Thank you for this comment, we have added it to the objectives.

Page 4 Line 108/109 - Please justify why the unadjusted data is not shown and the precise Odds Ratio estimate. 

We hoped to present our worked in a concise manner, including only 3 tables (which we have now already expanded to 4 based on another reviewer comment). However, we would be happy to add one more if the reviewer desires. We have removed the sentence mentioning the unadjusted model.

Section 4. Discussion Paragraph begining Line 145 - Please outline whether there are other conditions or instances where non-native speakers have been found to have lower odds of knowing their diagnosis.

Thank you for this important point. Yes, having a shorter disease duration, lower level of education had lower odds of knowing the diagnosis.
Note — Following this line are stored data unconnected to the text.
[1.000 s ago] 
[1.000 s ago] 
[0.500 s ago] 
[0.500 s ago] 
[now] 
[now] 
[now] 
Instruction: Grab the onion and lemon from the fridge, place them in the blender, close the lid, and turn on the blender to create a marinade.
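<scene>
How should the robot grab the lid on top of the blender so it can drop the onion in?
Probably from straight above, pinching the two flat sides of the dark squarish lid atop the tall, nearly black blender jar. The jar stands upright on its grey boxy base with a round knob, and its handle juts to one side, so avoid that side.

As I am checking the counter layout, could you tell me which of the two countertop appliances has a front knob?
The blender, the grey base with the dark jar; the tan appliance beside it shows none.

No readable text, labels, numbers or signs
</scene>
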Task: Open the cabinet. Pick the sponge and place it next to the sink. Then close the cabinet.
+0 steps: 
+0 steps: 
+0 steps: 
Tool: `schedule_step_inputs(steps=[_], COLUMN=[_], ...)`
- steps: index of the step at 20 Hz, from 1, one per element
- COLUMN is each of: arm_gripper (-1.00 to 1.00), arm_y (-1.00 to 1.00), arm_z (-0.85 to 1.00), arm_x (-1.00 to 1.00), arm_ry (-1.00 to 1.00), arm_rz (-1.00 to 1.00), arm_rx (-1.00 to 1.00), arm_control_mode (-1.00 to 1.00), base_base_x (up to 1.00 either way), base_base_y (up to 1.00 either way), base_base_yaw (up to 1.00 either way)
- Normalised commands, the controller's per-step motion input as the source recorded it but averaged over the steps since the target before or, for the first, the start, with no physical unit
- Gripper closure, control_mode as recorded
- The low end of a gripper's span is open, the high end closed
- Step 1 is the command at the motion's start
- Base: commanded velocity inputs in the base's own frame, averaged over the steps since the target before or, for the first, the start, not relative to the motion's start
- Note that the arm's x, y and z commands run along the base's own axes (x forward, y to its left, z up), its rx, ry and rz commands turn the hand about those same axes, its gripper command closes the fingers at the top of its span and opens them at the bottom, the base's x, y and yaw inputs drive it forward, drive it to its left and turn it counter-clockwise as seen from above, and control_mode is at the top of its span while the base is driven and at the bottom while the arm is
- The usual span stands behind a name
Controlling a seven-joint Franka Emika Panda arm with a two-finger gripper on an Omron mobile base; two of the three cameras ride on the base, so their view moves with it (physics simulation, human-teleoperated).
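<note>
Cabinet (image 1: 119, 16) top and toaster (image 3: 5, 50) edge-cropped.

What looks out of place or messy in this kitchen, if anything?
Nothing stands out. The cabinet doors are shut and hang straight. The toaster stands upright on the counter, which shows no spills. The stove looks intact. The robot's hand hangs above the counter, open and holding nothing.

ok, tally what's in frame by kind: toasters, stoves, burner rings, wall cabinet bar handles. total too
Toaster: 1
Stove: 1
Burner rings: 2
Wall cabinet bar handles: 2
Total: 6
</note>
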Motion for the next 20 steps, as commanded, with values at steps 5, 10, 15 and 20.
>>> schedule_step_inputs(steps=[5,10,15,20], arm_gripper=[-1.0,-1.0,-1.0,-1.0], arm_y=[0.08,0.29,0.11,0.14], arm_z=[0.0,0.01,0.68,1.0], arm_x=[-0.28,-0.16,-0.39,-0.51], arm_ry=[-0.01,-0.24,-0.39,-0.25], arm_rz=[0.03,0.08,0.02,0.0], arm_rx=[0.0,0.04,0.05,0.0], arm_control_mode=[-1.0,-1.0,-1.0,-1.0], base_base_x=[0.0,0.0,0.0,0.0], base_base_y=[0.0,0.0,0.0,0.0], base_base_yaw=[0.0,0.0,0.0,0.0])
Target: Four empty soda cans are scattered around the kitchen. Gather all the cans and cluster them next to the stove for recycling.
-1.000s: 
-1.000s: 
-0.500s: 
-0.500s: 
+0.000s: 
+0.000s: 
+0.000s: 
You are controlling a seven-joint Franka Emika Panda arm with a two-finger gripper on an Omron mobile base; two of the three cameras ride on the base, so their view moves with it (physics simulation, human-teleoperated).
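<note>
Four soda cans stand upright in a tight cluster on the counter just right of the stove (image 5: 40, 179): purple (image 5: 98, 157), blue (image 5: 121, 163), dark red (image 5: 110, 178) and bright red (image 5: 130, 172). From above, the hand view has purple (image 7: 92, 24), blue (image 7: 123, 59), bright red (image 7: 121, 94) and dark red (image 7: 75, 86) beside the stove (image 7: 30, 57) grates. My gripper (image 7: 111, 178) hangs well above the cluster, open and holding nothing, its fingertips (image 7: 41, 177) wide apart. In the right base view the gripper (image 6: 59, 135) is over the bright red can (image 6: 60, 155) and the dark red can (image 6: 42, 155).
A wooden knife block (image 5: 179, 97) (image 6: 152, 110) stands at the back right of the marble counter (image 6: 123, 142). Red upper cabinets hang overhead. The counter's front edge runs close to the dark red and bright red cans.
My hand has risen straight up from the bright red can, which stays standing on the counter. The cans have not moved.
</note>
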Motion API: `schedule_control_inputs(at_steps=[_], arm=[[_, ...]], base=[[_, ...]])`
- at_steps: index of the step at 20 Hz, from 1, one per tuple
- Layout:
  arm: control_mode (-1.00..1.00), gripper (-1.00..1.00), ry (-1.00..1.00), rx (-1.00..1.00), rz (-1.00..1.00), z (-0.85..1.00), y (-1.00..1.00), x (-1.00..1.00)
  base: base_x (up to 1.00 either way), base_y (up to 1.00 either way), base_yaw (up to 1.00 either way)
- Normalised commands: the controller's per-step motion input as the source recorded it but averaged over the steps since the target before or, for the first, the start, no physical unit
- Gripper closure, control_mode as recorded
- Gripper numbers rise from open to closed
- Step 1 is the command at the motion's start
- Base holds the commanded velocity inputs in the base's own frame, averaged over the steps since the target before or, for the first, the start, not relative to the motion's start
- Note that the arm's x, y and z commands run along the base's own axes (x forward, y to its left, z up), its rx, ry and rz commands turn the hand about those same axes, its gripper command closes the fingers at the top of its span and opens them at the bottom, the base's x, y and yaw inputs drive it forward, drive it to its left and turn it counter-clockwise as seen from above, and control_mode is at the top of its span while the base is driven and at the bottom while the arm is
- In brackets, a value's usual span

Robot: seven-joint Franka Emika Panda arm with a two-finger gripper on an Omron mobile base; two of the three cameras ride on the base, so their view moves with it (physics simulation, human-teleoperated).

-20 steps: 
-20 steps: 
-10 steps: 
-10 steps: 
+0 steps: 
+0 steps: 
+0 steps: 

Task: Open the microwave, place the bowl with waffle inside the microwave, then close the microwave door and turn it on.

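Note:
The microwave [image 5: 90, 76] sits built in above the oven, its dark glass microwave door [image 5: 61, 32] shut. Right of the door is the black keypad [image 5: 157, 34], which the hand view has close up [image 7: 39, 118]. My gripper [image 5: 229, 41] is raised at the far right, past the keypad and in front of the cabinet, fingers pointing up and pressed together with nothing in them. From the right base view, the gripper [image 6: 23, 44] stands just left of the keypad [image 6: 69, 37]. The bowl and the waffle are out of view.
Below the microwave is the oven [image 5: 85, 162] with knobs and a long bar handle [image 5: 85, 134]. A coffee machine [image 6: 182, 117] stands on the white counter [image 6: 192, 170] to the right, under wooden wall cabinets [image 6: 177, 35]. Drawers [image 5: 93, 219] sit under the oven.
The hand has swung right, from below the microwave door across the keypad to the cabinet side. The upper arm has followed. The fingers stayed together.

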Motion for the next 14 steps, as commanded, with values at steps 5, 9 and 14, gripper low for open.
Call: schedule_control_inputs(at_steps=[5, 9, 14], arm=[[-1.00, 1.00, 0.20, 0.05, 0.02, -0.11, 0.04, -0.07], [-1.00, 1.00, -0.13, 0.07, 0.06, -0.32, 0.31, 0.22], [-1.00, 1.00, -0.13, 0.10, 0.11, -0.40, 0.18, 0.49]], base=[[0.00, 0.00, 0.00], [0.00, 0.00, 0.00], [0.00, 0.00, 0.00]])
Line 157 within the Discussion requires a reference. 

Thank you.  We have included the reference.

At present it is unclear if the authors are stating that sunscreen use predicted knowledge of diagnosis or if knowledge of diagnosis predicted sunscreen use. Please clarify. 

We apologize for the confusion. Those who knew that their diagnosis was sun exacerbated had higher odds of using sunscreen.

Provide evidence and discussion on interventions which could improve in-clinic communication to overcome language and health literacy barriers. 

Thank you for the suggestion. We have created a table 4 with suggestions on how to improve clinic communication.

The authors do not attempt to weigh up the strengths and limitations of their study. 

This is a very important point.  We apologize for not including this and have now included strengths/limitations.

Thank you for your kind consideration!